On remarque que la TOB traduit (comme les autres Bibles modernes) la « version longue », ce qui contredit deux des sacro-saints principes de l’exégèse contemporaine : 1- on doit choisir le texte qui a le plus de témoins, or la version courte figure dans de nombreux manuscrits alors que la version longue figure dans un seul et unique manuscrit ; 2 - la version courte d’un texte est toujours la version la plus ancienne, donc la plus authentique. La TOB ne signale même pas cette difficulté. La Bible de Jérusalem dit que l’unique version longue « paraît être la plus ancienne », parce qu’elle correspond à des « fragments de Qumran » (comme si c’était un argument, vu qu’on trouve tout et n’importe quoi à Qumran, qui était essentiellement une poubelle de manuscrits dont on ne voulait plus…). Or la TOB est obligée plus d’une fois de « corriger » le texte long par le texte court, et même de combler deux « lacunes » (?) du texte long par le texte court…

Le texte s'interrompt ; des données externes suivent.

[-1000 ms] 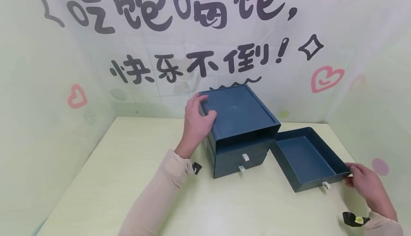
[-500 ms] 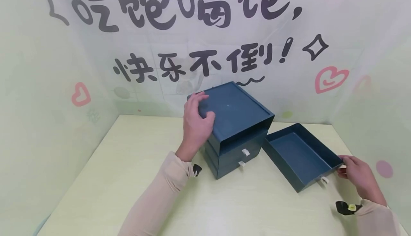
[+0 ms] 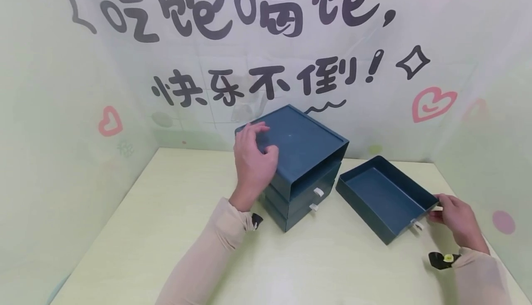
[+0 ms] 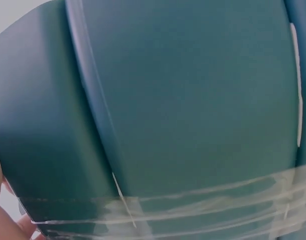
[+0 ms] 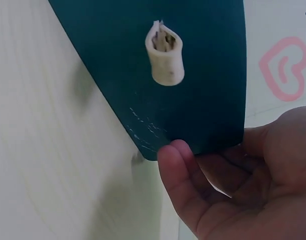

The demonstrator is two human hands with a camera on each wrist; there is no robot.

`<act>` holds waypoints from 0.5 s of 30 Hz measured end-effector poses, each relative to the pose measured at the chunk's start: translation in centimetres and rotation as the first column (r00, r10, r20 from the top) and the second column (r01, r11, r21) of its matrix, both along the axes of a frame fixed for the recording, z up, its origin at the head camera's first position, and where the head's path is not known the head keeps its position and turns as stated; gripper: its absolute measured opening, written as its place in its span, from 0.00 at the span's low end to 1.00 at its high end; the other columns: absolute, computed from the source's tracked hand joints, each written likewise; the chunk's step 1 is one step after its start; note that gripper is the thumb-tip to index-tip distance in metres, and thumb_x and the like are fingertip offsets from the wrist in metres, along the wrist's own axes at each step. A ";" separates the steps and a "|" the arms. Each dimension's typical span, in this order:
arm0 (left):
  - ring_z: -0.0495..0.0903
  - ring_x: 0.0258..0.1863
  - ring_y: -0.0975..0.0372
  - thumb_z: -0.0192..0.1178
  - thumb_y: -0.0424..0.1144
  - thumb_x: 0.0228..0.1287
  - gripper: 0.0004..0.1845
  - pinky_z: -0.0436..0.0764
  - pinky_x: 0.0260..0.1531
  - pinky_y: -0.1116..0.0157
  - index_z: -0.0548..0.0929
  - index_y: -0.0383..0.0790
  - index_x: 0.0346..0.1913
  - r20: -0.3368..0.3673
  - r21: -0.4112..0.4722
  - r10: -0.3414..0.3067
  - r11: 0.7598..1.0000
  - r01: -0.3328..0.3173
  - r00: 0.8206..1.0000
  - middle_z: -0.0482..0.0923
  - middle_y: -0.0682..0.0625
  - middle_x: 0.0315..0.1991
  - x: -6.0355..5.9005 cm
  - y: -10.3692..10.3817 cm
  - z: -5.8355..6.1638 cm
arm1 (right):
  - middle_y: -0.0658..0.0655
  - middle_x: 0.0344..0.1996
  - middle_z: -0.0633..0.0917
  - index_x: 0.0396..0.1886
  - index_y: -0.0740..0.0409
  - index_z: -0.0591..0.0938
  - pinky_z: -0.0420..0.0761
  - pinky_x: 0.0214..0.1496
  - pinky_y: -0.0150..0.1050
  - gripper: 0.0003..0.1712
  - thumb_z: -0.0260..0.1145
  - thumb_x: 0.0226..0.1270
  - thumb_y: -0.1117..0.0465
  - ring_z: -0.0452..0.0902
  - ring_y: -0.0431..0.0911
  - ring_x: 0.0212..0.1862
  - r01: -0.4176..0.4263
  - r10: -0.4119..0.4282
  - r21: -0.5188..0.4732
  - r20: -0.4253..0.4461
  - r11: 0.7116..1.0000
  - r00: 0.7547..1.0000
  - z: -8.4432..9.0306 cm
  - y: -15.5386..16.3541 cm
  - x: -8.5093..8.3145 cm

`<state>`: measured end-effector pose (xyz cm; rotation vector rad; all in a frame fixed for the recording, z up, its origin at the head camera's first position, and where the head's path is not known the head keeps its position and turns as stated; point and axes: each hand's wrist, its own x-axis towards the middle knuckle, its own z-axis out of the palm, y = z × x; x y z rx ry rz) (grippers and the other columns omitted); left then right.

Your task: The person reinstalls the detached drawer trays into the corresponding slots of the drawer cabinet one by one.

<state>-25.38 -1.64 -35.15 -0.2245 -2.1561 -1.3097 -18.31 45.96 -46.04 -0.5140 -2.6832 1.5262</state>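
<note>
A dark blue desktop drawer unit [image 3: 305,146] stands turned at an angle on the table, its top slot an open hollow. Below that slot, two drawer fronts carry white pull tabs [image 3: 318,192]. My left hand [image 3: 254,162] grips the unit's upper left edge, fingers and thumb curled over the top. The pulled-out drawer [image 3: 384,194] hangs tilted to the right of the unit, nothing inside it. My right hand [image 3: 457,217] pinches its right front corner, beside a white loop tab [image 5: 167,67]. Clear tape [image 4: 203,215] runs across the unit's side in the left wrist view.
The pale wooden table [image 3: 166,212] spreads around the unit. A white printed cloth [image 3: 208,125] with black lettering and pink hearts hangs behind, and pale side panels [image 3: 498,157] border the table.
The drawer unit has turned under my left hand, its front swinging further rightward. My right hand has moved left with the drawer, which now sits slightly apart from the unit.
</note>
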 end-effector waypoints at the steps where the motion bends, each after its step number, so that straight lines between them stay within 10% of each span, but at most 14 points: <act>1: 0.63 0.76 0.51 0.53 0.31 0.58 0.19 0.60 0.76 0.48 0.79 0.39 0.54 0.000 -0.002 0.004 1.000 -0.004 1.000 0.78 0.49 0.64 -0.1 -0.1 0.0 | 0.32 0.28 0.79 0.55 0.71 0.76 0.82 0.36 0.25 0.30 0.39 0.82 0.49 0.85 0.32 0.30 0.011 -0.011 -0.014 -0.013 1.000 1.000 -0.1 -0.1 -0.1; 15: 0.56 0.76 0.47 0.63 0.44 0.58 0.31 0.64 0.73 0.47 0.72 0.36 0.64 0.083 -0.021 0.031 0.999 -0.029 0.996 0.60 0.41 0.76 -1.9 -2.4 -0.7 | 0.23 0.32 0.79 0.73 0.83 0.52 0.81 0.37 0.23 0.48 0.43 0.82 0.39 0.83 0.25 0.34 -0.048 0.048 -0.009 0.070 0.999 0.996 0.1 1.0 2.3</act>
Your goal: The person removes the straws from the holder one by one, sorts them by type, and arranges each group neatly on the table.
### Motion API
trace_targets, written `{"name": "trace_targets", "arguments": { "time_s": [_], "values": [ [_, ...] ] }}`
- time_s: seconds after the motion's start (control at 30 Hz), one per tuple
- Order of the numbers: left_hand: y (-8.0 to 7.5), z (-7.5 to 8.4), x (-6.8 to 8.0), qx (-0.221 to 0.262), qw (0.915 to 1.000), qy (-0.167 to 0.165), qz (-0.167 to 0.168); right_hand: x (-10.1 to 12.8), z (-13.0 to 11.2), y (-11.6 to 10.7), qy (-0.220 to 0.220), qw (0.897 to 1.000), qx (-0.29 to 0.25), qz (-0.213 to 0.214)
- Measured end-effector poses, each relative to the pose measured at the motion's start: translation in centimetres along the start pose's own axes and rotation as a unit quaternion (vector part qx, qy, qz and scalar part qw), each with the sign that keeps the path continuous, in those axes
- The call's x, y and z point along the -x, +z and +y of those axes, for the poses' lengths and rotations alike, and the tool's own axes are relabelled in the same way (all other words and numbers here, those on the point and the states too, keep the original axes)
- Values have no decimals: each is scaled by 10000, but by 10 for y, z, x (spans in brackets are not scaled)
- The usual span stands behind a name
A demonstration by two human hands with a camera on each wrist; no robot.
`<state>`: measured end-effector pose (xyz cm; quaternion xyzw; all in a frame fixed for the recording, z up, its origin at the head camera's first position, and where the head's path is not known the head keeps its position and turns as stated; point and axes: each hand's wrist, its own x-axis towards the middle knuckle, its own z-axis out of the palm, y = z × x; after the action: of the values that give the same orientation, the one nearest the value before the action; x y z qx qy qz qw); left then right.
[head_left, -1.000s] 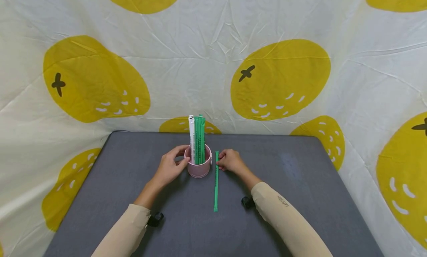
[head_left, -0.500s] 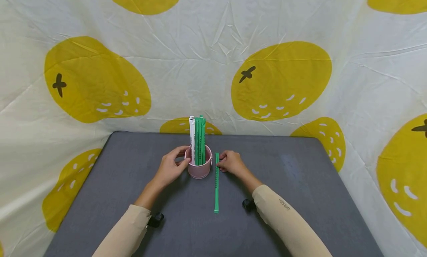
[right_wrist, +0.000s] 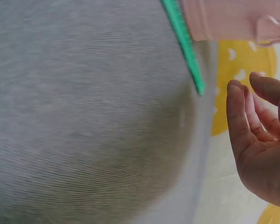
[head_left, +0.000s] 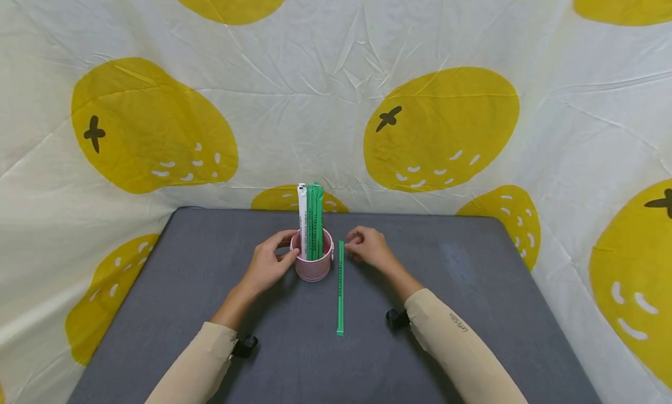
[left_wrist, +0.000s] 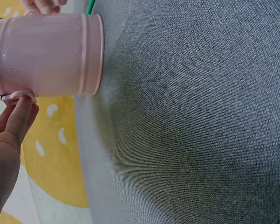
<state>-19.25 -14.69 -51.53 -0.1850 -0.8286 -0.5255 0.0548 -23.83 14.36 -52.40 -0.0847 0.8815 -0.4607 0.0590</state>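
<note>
1. From the head camera, a dark grey table point(head_left: 472, 311) fills the lower half, and behind it and to both sides hangs a wrinkled white cloth printed with big yellow fruit point(head_left: 441, 127). Near the far middle stands a pink cup point(head_left: 313, 263) with green and white sticks point(head_left: 311, 220) upright in it. The left hand point(head_left: 268, 263) curls its fingers round the cup's left side. Just right of the cup a green stick point(head_left: 340, 287) lies flat, pointing toward the person. The right hand point(head_left: 369, 246) hovers beside the stick's far end, fingers loosely bent, holding nothing (both forearms wear beige sleeves).
2. At the left wrist, the fingers point(left_wrist: 18, 116) touch the cup's point(left_wrist: 46, 56) rim; woven grey table cloth point(left_wrist: 191, 130) spreads around it.
3. At the right wrist, the relaxed hand point(right_wrist: 261, 140) is apart from the green stick point(right_wrist: 184, 39), which lies next to the cup point(right_wrist: 223, 18).
</note>
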Motion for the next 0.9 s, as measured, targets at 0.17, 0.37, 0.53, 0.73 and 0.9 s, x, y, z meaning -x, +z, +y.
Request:
{"name": "trace_targets", "arguments": {
  "time_s": [0.17,0.37,0.53,0.73,0.9],
  "values": [
    [0,0,1,-58,9999,90,29,-3,-14,-11,-259,9995,-56,160],
    [1,-1,1,-86,9996,236,86,-8,-35,-19,-594,9975,-135,363],
    [1,-2,1,17,9998,145,93,-15,-52,-20,-846,9945,-336,525],
    [1,-3,1,304,9995,-10,97,-25,-69,-15,-1012,9912,-554,655],
    [2,-3,1,642,9977,-173,125,-31,-78,-9,-1122,9901,-518,670]
  ]
}}
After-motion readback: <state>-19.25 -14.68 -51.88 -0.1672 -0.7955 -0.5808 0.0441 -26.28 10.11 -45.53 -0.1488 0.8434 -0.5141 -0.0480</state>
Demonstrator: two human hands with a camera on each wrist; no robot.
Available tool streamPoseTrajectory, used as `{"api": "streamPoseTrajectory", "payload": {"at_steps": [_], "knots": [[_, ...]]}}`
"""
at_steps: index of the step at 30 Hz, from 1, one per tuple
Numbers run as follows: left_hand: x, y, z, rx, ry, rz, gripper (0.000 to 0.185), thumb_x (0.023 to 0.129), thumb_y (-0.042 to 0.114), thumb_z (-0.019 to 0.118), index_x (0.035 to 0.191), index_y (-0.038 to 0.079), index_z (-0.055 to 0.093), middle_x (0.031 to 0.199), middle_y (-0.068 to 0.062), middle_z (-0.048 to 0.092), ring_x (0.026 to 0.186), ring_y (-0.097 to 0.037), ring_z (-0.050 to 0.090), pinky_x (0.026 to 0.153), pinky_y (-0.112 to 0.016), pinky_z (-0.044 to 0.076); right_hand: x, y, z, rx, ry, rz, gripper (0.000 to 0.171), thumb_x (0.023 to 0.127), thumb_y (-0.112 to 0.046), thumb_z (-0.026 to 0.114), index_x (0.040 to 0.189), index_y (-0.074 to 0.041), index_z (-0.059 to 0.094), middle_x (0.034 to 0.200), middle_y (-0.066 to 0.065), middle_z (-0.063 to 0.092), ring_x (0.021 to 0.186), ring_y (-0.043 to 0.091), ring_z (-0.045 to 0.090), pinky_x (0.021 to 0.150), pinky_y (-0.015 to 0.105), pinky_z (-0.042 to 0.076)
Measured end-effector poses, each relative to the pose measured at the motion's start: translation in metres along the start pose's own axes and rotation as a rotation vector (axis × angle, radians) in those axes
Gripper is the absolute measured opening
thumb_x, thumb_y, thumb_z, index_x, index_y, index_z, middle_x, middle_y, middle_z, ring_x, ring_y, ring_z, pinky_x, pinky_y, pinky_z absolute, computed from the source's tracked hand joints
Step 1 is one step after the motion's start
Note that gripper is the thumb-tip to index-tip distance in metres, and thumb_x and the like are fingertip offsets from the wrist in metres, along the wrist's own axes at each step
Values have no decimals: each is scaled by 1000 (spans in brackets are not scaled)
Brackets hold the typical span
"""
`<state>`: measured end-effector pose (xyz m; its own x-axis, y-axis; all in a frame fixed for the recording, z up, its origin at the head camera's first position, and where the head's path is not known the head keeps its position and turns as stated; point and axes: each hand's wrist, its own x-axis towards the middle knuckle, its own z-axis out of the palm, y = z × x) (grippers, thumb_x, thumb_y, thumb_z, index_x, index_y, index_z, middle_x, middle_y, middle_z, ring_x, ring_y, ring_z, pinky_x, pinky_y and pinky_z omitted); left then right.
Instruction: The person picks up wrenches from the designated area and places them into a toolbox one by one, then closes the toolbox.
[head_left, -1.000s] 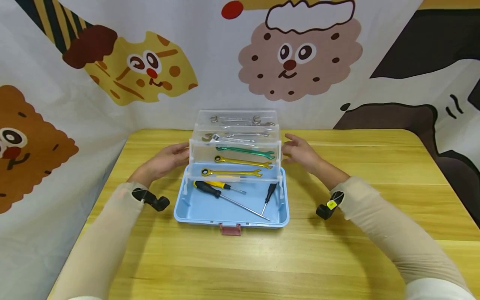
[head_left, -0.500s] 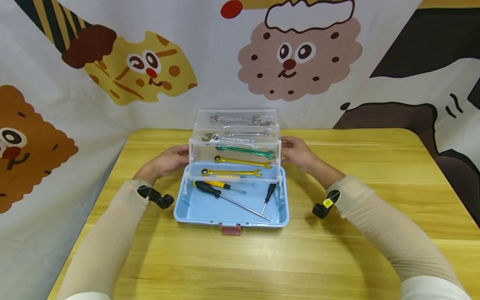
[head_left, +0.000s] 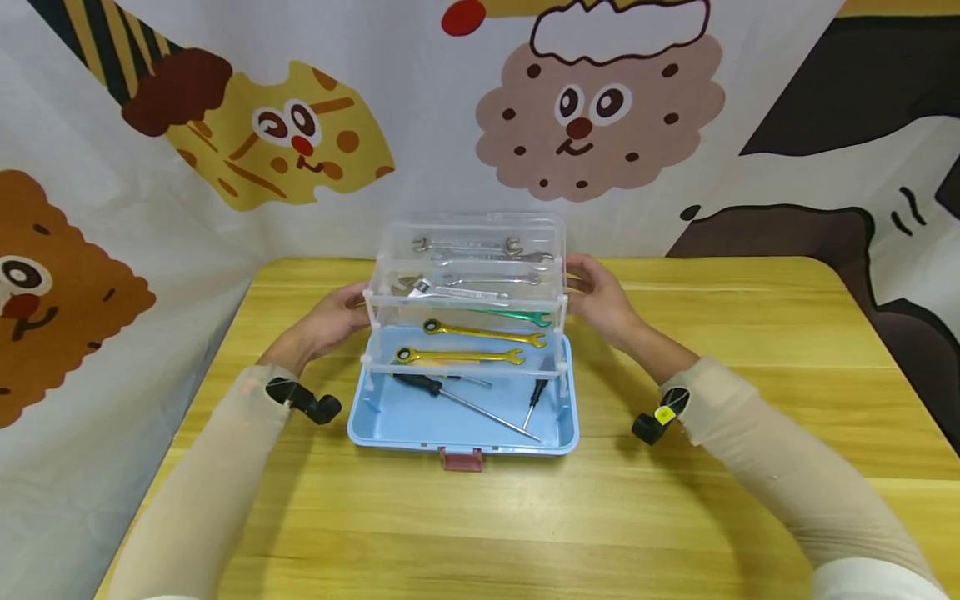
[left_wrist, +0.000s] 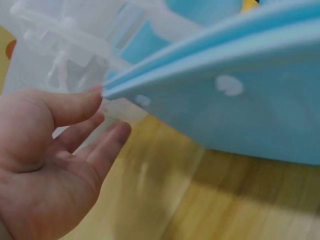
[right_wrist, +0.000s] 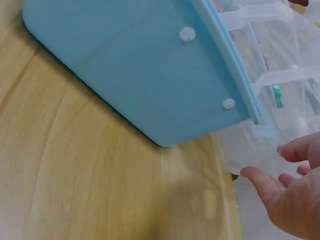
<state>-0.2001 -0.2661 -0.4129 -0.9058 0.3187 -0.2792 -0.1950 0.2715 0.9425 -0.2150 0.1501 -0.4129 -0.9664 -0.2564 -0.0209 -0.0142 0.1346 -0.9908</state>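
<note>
A light blue toolbox (head_left: 450,433) stands unfolded on the table, with clear stepped trays (head_left: 465,300) raised over its base. The left hand (head_left: 326,323) holds the left side of the clear lid (left_wrist: 127,111) at the back, thumb and fingers apart around its edge. At the opposite side, the right hand (head_left: 603,307) grips the same lid; its fingertips are partly hidden in the head view. Yellow ratchet wrenches (head_left: 472,357), a green wrench (head_left: 528,317) and silver wrenches (head_left: 465,245) lie in the trays. Screwdrivers (head_left: 480,407) rest in the base.
A pink latch (head_left: 461,460) hangs at the toolbox's front. The wooden table (head_left: 675,525) extends around it. Right behind the box hangs a white cloth (head_left: 435,158) printed with cartoon biscuits.
Both hands closed in on the lid's sides. The lid has risen, and the trays with their wrenches have come forward and lower over the base, covering more of the screwdrivers.
</note>
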Motion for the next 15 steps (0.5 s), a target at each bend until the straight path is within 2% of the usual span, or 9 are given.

Ce qui me frappe, moi, est que le texte de la Vulgate est une merveille en soi. Ce que l’on reproche à mots couverts à saint Jérôme, ce serait d’avoir « inventé » que Tobie et Sara, une fois mariés, restent trois jours et trois nuits en prière avant de s’unir charnellement. Mais cela correspond au fond de l’histoire : les sept premiers maris de Sara sont morts parce qu’ils étaient mus par la concupiscence, et pour chasser le démon de la luxure il faut jeûner et prier. C’est ce qu’explique ensuite Tobie dans sa prière : il se marie non pas « par passion » mais pour fonder une famille. Et les trois jours et trois nuits correspondent aux trois jours et trois nuits que Sara a passés dans sa chambre après qu’une servante lui a reproché de tuer ses maris. Rien de tout cela ne figure en effet dans les textes grecs, où Sara monte dans sa chambre avec l’idée de se suicider. Sic.
Or saint Jérôme n’a pas pu inventer ce qu’on lui reproche si légèrement. Si la TOB parle de travail « hâtif », c’est à cause de ce que dit saint Jérôme lui-même de sa traduction : il explique qu’il avait un manuscrit araméen de Tobie, mais que, ne connaissant pas bien cette langue, il a fait appel à un homme extrêmement versé (peritissimus) à la fois en araméen et en hébreu. Cet homme (vraisemblablement un des rabbins de sa connaissance) lisait le texte araméen, le traduisait à haute voix en hébreu, et Jérôme le traduisait à haute voix en latin à un secrétaire qui le mettait par écrit. Cela s’est fait en une seule journée*. Il est donc manifeste que saint Jérôme n’a eu le loisir de penser à ajouter quoi que ce soit au texte araméen. Cette façon de procéder montre que la version de saint Jérôme est la traduction authentique du texte araméen. Donc en réalité c’est le plus ancien texte dont nous disposons. Et c’est le plus beau.
* Cette anecdote, d'autre part, réduit à néant le lieu commun de l'exégèse moderne (à l'exception du courageux Christophe Rico) - destiné à dévaluer la Vulgate - prétendant que saint Jérôme ne connaissait pas bien l'hébreu.